**How to complete this task**.
In the entries that follow, how many lines hold "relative"? Nothing but the number is expected.

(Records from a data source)
****
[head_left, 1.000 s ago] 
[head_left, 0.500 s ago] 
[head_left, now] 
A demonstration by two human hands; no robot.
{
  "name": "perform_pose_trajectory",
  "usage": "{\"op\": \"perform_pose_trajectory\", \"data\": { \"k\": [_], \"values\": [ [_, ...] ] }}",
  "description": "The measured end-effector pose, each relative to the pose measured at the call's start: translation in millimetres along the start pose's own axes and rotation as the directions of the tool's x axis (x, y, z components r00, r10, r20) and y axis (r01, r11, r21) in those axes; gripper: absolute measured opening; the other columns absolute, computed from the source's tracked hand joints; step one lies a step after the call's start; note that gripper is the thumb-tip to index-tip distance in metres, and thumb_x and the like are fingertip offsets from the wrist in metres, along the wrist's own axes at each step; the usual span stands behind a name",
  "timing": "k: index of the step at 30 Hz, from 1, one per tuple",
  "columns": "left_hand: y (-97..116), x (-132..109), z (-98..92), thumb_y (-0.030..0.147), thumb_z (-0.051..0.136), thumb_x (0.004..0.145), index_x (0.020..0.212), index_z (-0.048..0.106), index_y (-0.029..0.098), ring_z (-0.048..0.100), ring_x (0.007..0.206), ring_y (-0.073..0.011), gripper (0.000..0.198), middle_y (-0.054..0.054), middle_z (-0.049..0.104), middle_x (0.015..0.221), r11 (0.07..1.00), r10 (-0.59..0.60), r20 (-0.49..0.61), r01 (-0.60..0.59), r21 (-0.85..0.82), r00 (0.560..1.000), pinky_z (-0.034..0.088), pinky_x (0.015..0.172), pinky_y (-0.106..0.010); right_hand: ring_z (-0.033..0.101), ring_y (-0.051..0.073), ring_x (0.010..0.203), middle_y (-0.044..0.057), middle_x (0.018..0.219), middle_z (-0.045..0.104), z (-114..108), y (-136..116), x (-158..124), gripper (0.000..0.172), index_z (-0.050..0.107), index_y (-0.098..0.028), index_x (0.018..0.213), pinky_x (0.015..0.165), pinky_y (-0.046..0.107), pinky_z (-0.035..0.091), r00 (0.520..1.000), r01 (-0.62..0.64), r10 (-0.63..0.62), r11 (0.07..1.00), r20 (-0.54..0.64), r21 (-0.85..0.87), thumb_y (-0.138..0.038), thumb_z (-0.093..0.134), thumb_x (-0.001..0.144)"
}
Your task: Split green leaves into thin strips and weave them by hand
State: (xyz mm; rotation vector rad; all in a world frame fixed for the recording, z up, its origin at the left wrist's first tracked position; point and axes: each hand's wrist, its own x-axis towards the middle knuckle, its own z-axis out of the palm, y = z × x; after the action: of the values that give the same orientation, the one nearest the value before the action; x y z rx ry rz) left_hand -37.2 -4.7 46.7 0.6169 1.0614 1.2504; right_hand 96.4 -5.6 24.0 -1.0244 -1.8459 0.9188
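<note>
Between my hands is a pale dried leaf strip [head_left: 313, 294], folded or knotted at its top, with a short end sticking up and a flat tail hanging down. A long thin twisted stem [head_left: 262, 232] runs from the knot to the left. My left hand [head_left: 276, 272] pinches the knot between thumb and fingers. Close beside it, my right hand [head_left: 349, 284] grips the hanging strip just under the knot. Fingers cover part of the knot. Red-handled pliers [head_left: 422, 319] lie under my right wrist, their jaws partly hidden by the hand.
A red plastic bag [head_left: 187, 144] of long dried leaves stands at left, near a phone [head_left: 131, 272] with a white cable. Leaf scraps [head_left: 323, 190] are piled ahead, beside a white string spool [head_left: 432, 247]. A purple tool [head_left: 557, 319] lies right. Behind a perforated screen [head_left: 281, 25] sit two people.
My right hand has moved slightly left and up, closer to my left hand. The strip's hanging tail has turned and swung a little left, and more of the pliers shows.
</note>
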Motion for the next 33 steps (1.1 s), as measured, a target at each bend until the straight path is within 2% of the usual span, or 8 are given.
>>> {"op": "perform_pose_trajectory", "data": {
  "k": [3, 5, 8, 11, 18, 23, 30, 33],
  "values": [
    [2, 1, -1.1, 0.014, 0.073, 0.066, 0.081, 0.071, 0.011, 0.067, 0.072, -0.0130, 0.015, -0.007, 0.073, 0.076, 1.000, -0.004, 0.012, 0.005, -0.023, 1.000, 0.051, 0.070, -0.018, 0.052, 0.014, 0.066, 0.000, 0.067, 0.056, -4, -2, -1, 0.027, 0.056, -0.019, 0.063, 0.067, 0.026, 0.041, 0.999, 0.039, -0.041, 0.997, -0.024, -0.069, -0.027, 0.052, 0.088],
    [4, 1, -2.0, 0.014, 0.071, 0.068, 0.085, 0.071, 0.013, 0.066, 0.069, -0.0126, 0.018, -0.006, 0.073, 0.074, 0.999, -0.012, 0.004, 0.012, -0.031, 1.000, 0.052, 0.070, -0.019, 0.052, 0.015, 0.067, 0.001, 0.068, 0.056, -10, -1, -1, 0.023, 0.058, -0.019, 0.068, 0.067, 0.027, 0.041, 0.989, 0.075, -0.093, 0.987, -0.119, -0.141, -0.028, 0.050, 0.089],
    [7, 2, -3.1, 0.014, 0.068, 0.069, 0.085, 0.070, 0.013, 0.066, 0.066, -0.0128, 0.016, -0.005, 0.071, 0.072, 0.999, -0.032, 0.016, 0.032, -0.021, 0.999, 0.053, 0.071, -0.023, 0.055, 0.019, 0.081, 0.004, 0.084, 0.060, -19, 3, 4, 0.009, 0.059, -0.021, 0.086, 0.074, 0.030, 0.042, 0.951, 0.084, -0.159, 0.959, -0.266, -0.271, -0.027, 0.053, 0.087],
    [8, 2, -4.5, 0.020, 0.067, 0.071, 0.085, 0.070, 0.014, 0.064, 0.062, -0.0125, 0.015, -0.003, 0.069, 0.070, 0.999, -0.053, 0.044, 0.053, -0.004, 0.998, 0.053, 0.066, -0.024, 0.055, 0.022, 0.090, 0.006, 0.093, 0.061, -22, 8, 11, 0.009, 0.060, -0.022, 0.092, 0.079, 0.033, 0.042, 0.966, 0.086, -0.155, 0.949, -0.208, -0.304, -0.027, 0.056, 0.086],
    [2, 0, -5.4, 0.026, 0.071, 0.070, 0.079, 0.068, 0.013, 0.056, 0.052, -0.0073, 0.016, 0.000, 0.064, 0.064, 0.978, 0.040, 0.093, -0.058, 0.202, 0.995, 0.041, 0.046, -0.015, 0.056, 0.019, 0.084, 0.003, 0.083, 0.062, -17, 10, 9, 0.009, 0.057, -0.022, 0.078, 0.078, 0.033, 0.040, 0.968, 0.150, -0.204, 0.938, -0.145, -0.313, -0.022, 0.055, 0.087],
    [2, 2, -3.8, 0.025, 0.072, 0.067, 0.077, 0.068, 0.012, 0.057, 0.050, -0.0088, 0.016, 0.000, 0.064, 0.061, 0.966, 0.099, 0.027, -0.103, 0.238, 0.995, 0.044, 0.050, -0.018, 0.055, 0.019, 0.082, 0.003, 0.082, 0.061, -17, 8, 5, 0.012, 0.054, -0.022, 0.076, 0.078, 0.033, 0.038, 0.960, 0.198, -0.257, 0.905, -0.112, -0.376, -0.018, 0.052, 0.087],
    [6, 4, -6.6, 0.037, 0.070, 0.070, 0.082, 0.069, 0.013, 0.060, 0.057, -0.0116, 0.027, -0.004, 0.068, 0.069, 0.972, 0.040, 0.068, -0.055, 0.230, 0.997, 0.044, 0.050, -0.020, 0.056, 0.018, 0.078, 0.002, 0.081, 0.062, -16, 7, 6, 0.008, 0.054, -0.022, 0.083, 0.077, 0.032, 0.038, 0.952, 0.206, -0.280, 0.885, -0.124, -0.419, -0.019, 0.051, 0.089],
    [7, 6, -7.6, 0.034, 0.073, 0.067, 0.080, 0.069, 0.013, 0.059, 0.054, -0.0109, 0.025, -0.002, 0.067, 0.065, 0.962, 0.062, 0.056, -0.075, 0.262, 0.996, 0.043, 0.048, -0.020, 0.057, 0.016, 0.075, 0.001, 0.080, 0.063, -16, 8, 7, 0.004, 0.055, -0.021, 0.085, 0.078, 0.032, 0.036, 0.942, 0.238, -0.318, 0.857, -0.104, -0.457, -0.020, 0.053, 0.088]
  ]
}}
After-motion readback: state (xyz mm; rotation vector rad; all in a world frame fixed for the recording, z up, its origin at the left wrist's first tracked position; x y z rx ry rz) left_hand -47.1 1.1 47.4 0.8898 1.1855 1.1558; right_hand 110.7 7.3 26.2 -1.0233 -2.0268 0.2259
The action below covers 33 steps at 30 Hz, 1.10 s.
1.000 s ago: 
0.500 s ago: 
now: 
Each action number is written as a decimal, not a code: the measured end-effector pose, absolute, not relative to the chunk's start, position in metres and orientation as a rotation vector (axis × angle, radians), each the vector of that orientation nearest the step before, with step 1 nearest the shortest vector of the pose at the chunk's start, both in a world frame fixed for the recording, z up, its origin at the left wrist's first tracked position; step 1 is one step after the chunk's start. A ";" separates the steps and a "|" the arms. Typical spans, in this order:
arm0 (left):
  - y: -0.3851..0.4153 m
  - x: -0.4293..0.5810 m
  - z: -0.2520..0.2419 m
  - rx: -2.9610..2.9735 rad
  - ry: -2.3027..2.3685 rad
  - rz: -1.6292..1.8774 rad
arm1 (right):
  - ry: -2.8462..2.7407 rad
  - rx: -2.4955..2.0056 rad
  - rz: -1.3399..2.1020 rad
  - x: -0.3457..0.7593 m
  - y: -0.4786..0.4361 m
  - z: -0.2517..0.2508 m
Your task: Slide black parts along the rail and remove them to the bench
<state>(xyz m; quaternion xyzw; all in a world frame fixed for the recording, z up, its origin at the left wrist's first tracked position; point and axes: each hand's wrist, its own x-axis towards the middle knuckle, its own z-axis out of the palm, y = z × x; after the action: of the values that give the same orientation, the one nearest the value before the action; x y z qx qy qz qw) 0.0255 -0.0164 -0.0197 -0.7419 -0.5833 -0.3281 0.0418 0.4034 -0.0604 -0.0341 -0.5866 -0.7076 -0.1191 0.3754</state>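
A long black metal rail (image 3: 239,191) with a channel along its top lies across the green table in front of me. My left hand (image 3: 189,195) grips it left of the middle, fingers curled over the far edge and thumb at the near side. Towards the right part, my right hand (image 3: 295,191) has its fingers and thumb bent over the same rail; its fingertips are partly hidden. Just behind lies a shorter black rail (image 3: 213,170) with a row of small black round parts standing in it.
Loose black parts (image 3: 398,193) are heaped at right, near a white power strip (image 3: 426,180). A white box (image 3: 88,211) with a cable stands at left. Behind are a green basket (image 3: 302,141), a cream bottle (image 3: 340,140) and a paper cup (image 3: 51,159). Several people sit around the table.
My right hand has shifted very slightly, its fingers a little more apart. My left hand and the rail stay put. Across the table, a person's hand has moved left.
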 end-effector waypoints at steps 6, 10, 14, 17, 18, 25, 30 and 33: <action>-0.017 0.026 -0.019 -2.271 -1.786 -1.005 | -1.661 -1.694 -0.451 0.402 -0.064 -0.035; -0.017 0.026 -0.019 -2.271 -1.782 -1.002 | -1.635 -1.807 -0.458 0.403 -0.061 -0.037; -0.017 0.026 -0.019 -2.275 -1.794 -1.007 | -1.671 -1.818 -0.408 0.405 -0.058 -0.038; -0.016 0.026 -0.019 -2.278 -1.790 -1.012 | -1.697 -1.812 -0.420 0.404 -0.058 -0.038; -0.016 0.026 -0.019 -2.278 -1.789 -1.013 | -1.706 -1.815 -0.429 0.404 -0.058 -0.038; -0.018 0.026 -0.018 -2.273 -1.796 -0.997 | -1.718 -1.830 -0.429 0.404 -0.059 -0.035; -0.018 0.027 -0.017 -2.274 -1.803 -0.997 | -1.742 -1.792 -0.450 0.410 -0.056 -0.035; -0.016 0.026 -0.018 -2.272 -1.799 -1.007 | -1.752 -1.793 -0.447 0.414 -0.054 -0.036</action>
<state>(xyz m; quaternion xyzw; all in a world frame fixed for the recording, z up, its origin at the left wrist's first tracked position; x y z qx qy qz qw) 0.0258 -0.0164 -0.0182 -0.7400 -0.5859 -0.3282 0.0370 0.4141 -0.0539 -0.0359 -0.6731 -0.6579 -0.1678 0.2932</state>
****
**Exercise answer**.
2